17. Órgãos Respiratórios
A voz mudou; a garganta parece áspera e rouca.
18. Tórax
Dor aguda no lado esquerdo do tórax, atravessando a mama e. Mamas bastante dolorosas à pressão, dolorimento em picadas após banho frio. As mamas parecem inchadas e doloridas por muitos dias. Dores muito agudas nas glândulas mamárias. Coceira das mamas (e.). As mamas aumentaram plenamente um terço de tamanho (em menos de três meses. R.)
20. Costas
Dor dolorida atravessando a parte inferior das costas. Dores profundas nas costas, em baixo. Dorsalgia terrível, em baixo, antes e no começo das menstruações. Dor nas costas muito < após o coito (caso prostático).
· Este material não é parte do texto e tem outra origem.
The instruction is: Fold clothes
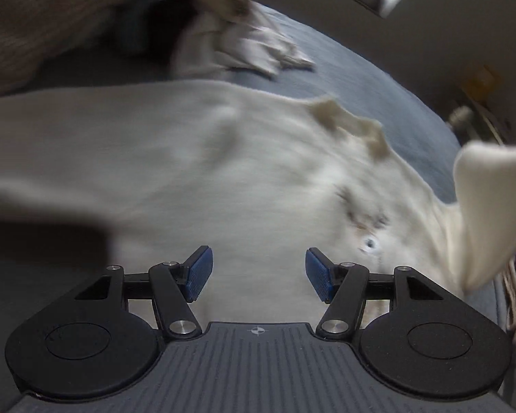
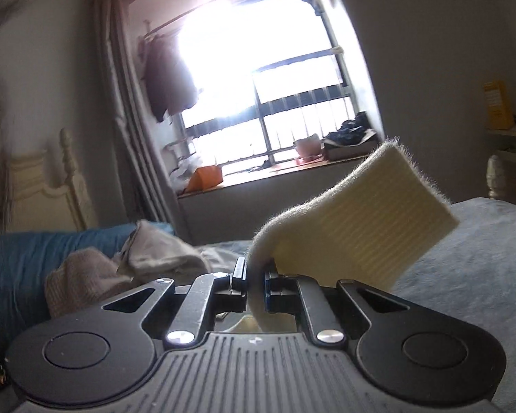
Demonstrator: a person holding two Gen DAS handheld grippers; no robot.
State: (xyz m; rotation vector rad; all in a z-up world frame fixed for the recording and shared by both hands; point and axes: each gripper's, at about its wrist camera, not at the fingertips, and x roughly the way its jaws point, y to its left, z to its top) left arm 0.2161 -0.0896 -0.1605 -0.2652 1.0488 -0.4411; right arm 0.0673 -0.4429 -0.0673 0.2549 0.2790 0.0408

22. Extremidades Superiores
(Eczema incômodo das mãos.)
23. Extremidades Inferiores
Dor aguda descendo pela coxa direita; terceiro dia. Dor aguda na coxa d.; quarto dia. Dor descendo pela coxa e.; segundo dia. Dor aguda na coxa d.; segundo dia. Dor dolorida na barriga da perna d.; sétimo dia. Dor dolorida no joelho e. e na barriga da perna; primeiro dia, persistindo até a hora de deitar. Dores frequentes na coxa e.; quarto dia.
24. Generalidades
Sensação de leveza o tempo todo, não obstante as dores. Sensação aumentada de vitalidade e força durante todo o tempo em que o medicamento foi tomado e, por uma semana depois, sentia como se um estimulante lhe tivesse sido retirado (R). Muito eretismo nervoso; não consegue ficar quieta. Fraqueza. (Mulheres mal nutridas. Neuralgia de todos os tipos. Pacientes débeis. “Anti-magreza”.) Todas as dores eram < de madrugada; ou do meio-dia até a hora de deitar. Dores nos ovários ou no útero, < pelo movimento. O caráter das dores era principalmente agudo e como picadas. A maioria das dores > pelo sono. Sensação desconfortável por todo o corpo; terceiro dia.
25. Pele
Erupção papulosa na face. (Eczema incômodo das mãos.)
26. Sono
Teme adormecer, receando que aconteça alguma coisa (perigo indefinido); sobressalta-se com esse medo ao cochilar. Despertada por dores como picadas em ambos os ovários; segundo dia. Despertada às 5 da manhã por picada intensa no ovário d.; quinto dia. Despertada à 1 da manhã por coceira extremamente aflitiva dos grandes lábios; oitavo dia.